How often do we wonder if God even hears us?
On a clear, sunny, blue-skied day with little worries at hand, one may not even hear God, let alone on a day overcome with anxieties, blinded by fear; the fear caused by our inability to control issues or situations in our lives.
As I usually do, I had my heart-to-heart talk with Jesus while I was driving alone last Friday and had asked for His forgiveness that I had felt really rotten that day because of a certain situation. His words to me were simple and firm. I was reminded that I was clearly a servant and I was being paid by my master to do the work. I was instructed to do the work with gladness in my heart.
Bummer. It kinda hurt that He wasn't all soft and lovey-dovey. He had stated a fact I could not dispute! He had told me exactly what my husband has been drilling into my head for the longest time! But God our ever-loving Father also reminded me that 'the Master above sees'. At dinner, I related the conversation I had with God to my other half.

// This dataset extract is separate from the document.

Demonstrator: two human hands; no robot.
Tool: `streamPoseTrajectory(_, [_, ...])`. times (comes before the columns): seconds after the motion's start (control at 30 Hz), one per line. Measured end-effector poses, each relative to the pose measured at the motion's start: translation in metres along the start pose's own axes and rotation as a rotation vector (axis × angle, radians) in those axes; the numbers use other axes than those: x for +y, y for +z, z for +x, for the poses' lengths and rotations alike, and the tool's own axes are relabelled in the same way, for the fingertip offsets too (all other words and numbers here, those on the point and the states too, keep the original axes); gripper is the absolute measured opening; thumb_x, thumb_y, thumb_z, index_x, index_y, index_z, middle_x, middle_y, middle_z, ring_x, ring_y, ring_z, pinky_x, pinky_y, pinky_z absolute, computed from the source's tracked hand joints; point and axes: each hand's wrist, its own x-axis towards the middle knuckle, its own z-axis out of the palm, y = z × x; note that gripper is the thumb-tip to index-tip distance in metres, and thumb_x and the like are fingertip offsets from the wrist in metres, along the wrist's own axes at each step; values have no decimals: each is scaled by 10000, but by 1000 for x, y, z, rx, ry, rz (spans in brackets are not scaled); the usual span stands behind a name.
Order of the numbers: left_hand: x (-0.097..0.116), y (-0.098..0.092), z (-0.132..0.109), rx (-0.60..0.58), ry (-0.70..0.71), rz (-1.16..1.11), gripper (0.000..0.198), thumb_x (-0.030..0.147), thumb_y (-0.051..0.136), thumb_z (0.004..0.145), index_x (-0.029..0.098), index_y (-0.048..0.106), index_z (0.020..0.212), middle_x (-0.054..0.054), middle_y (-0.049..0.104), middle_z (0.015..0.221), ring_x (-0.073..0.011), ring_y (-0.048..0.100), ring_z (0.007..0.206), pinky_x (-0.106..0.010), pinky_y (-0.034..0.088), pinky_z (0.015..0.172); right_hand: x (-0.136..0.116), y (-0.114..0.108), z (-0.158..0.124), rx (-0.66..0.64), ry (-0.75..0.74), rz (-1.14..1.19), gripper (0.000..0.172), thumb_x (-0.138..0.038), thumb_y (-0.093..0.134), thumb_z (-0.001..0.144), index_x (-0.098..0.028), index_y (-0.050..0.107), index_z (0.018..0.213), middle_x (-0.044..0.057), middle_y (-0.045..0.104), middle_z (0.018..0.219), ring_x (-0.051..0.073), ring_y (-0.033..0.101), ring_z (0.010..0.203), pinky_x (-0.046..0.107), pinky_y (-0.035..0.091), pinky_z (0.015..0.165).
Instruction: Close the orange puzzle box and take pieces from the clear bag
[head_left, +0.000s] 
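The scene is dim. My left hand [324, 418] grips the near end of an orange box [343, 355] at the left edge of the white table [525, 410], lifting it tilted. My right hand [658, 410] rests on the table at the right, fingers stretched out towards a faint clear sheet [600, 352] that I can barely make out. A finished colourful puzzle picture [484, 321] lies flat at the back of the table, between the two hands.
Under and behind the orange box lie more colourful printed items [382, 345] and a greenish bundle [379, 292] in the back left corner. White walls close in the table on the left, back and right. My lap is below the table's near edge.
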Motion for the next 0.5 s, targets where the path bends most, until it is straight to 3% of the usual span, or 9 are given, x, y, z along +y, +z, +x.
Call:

He of course was over the moon that he had already been telling me that and perhaps if it came from God, I would finally listen! (I shall not get into the details of the long lecture I received from my blessed other half).
The next day, I attended a retreat and this was one of the passages mentioned (Luke 17: 7-10)
"Suppose one of you has a servant who is plowing or looking after the sheep. When he comes in from the field, do you tell him to hurry along and eat his meal? Of course not! Instead, you say to him, 'Get my supper ready, then put on your apron and wait on me while I eat and drink; after that you may have your meal.' The servant does not deserve thanks for obeying orders, does he? It is the same with you; when you have done all you have been told to do, say, 'We are ordinary servants; we have only done our duty."
The affirmation of His message to me is clear. Yes, I agree. I need to stop whining about the situation. I am paid to do the work. The execution of it by the earthly 'master' should not be of concern to me. I am only to do my duty as agreed by my acceptance of the dues paid to me. But more than that, I have walked away from Friday's and Saturday's messages with a joyful step in my heart. I know people tell you this all the time, you read it all the time but this was a personal affirmation to me. It is that Jesus hears my every cry and feels my pain and where I am today, at this point in my life, carrying the cross I carry, He has made it clear to me that He hears me!!! Thank you, Jesus. I love you, Jesus.